● **What to produce**: The listing below begins with the first line you should copy; stop after the line containing "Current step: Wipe", and drop every picture.

● **Information provided**:
========

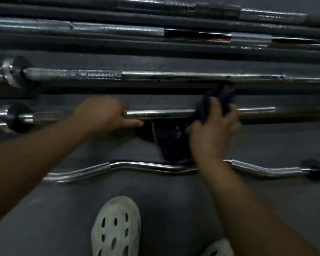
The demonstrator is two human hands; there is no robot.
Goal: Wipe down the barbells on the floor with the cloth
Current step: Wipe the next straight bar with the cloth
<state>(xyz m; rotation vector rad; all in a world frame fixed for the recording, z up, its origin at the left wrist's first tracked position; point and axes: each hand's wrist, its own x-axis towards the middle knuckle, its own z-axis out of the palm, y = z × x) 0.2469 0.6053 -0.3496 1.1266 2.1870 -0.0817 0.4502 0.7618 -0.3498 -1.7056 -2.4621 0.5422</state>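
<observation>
Pale perforated shoes [116,228] are seen at the bottom edge, planted on the grey floor [174,209]. Just beyond them a curved bar [137,166] is laid flat. Past it, a straight barbell [164,113] is gripped by the left hand [103,115] — fingers curled over the shaft, thumb stretched beneath. Further along the same shaft, the dark cloth [174,141] is bunched round the steel and clamped there by the right hand [214,126], which is blurred; a loose tail is draped down toward the curved bar. The hands are set well apart. More barbells [174,75] are lined up behind — parallel, on the floor.
</observation>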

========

● **Output of the task**:
The demonstrator is two human hands; there is no robot.
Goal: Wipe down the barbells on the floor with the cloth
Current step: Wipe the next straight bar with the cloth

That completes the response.